Hebrews 4:1 also alludes to Psalm 95—“Therefore, while the promise of entering his rest is still open . . .” (NRSV)—and the Jewish Annotated New Testament comments, “Since the promise went unfulfilled, those faithful to Christ can obtain it.” Yet in the Book of Mormon, the minority of Nephites who remained faithful at the time of the Lord’s coming did indeed enter his rest and his kingdom. (One of the most surprising modifications to the Sermon on the Mount is the deletion of “thy kingdom come” from the Lord’s Prayer, presumably because, for those standing in the presence of the resurrected Jesus on that day, the kingdom had already come; see 3 Nephi 13:9-10.)
Latter-day Saints believe that the voice of the Lord in Third Nephi is the same as in Psalm 95, and the same as in the Gospels. The question, for modern readers, is whether we will be like the stubborn Nephites who hardened their hearts against that voice and were destroyed, or like their believing brothers and sisters who listened, saw Christ, and experienced the coming of his kingdom on earth. Admittedly, this is a rather self-serving challenge from a book that proclaims itself to be a new revelation from God, but non-Mormons might view Third Nephi as an innovative, even provocative way of bringing home a point that will echo with all Christians who believe that the living God still speaks to the minds and hearts of his children: “Today if ye will hear his voice, harden not your heart.”

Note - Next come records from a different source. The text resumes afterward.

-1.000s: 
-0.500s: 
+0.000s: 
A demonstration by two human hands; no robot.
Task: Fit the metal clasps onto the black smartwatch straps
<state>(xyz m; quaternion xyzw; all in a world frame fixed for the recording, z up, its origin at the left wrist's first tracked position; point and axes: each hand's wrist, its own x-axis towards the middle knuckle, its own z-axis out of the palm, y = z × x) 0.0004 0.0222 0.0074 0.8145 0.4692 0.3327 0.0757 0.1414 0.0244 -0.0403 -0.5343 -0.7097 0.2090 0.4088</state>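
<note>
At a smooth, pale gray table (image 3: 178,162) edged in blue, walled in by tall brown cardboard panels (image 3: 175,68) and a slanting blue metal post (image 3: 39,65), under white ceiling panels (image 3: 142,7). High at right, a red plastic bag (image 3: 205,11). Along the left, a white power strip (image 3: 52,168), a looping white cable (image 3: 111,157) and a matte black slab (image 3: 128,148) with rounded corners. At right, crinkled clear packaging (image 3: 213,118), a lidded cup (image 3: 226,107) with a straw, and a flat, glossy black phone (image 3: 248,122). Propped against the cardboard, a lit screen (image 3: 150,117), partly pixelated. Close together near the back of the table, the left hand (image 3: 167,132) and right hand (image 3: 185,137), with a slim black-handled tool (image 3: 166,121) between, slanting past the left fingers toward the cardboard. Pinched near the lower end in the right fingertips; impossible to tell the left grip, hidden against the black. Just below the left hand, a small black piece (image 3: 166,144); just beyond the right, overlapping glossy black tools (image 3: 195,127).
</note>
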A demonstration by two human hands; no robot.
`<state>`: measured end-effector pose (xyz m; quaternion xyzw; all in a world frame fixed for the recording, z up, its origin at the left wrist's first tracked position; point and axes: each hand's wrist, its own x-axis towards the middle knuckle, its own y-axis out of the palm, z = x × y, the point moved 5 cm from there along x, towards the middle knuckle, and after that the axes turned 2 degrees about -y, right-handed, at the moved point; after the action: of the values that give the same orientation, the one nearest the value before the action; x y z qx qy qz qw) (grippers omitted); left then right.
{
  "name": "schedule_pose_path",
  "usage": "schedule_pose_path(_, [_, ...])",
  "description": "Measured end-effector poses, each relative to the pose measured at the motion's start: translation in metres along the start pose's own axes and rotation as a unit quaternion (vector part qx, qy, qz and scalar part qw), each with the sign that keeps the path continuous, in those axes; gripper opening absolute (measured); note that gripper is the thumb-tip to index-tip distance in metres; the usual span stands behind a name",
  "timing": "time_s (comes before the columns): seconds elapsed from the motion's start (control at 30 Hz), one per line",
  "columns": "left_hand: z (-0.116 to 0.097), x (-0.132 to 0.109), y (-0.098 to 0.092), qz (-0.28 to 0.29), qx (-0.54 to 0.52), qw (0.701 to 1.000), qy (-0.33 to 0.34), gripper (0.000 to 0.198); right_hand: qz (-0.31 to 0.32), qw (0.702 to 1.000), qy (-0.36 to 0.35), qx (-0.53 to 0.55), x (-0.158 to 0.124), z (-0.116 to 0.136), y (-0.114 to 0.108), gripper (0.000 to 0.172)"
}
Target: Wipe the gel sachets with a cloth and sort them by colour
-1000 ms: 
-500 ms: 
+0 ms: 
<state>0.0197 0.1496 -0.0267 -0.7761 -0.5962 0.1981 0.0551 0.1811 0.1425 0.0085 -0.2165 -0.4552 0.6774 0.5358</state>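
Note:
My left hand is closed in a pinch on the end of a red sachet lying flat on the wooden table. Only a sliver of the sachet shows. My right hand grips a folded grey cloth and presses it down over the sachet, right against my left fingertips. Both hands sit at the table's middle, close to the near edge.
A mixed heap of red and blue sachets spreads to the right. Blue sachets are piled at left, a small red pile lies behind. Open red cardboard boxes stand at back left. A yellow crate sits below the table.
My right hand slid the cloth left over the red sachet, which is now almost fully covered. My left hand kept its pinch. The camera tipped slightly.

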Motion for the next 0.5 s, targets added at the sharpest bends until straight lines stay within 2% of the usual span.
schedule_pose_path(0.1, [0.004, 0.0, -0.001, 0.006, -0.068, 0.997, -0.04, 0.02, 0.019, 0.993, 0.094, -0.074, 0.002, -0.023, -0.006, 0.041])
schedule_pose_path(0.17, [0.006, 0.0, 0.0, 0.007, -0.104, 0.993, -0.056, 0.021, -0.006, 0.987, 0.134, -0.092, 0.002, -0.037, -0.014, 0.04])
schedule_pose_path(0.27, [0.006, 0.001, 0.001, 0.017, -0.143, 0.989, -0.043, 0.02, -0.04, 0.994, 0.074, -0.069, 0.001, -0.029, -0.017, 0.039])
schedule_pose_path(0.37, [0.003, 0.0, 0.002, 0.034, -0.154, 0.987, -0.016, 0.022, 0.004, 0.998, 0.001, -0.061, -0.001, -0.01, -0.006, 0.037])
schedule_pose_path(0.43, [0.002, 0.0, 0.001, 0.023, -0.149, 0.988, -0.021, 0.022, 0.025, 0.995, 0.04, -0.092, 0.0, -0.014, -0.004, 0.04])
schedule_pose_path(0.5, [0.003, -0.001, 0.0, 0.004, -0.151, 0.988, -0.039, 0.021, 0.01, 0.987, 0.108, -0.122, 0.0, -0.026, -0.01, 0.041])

I do not want to dismiss or even downplay the theological differences that separate Mormons from traditional Christians, but Father Clooney has provided a fine example of what it means to open one’s heart to other faith traditions—to listen and learn from each other, to celebrate shared values, and to marvel at the varieties of religious experience in the world. I only hope that Latter-day Saints can be as thoughtful and generous as we begin to be more engaged with the scriptures and traditions of other religions—not only of Catholicism and Judaism, but perhaps even of Hinduism and Islam. Grant Hardy
I did think it was intersting that Mr. Hardy opened the door to the idea that the Books of Nephi might be ''imaginative religious literature,'' and that ''the books of Nephite history are more didactic than those of the Deuteronomistic History.'' That would be a giant leap forward in coming to an understanding of the Book of Mormon. If the Books can be understood as parables, there could be a lot to talk about.